Während des Essens brachte jemand einen Toast auf mich aus. Leider hatte ich meinen Revolver im Koffer gelassen. Beim Dessert mußte ich auf allgemeinen Wunsch etwas aus meinen Werken zitieren. Eine Dame bombardierte mich derart mit seelenvollen Blicken, daß ich Leibschmerzen bekam. Diese steigerten sich noch beträchtlich, als nun Tante Edda ihrerseits aus ihren Werken vorlas. Elendester Dilettantismus, aber ich erklärte alles für sehr talentvoll. Zur Strafe hat sie mir ihren vorjährigen Roman gewidmet.
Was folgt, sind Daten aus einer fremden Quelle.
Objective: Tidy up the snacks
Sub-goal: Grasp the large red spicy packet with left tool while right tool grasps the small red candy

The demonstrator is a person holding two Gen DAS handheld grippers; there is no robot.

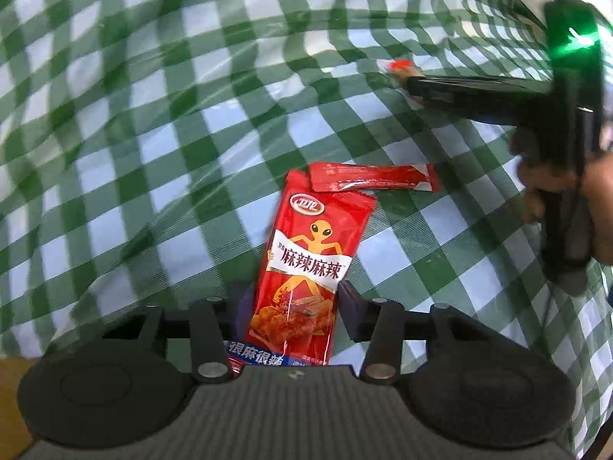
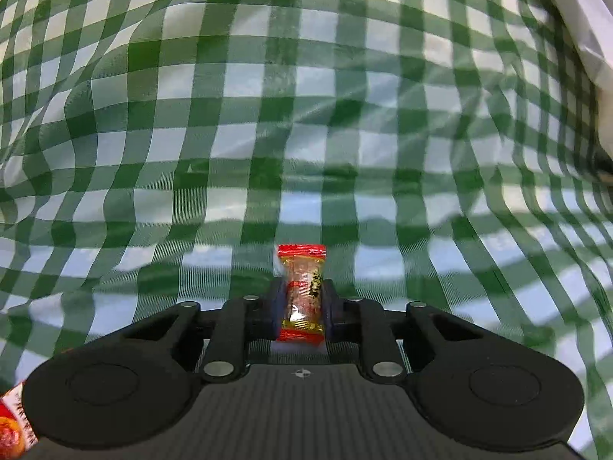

Nachmittags machte ich mich frei, abends hielt ich meinen Vortrag. Die Kritik behauptete, meine Stimme habe sehr rauh geklungen. Auch sei ich augenscheinlich stark erschöpft gewesen. Mir war's wurscht. Zwei Stunden später verließ ich Köln. Ich drückte dem Mädchen zwanzig Mark in die Hand: ›Zehn Mark sind für Sie, für den Rest zerbrechen Sie, bitte, Porzellan!‹ Dann stieg ich in mein Zimmer hinauf und drehte den Gashahn auf. Zuletzt verabschiedete ich mich von Frau Edda. Sie schenkte mir ihre sämtlichen Werke mit eigenhändigen Widmungen und steckte mir zwei Paar Würstchen in die Rocktasche. Sie sollen zwischen Koblenz und Mainz von einem Streckenwärter gefunden worden sein.

Aber das Beste kam noch: Acht Tage später wurde mir eine Zeitung zugesandt. Im Feuilleton blaugerahmt eine Plauderei: ›Ein Stündchen mit Albert Krautdorn.‹ Verfasserin Tante Edda. Da stand, ich hätte behauptet, Schwind erinnere mich an Michelangelo. Ich hielte Schiller für bedeutender als Johann Peter Uz. Nietzsche sei meiner Ansicht nach ein Schüler Platos des Älteren, Napoleon sei ein bedeutender Feldherr gewesen, aber als Mensch sei mir Bülow lieber.«

Albert schwieg. Ich drückte ihm teilnehmend die Hand. Wir verstanden uns.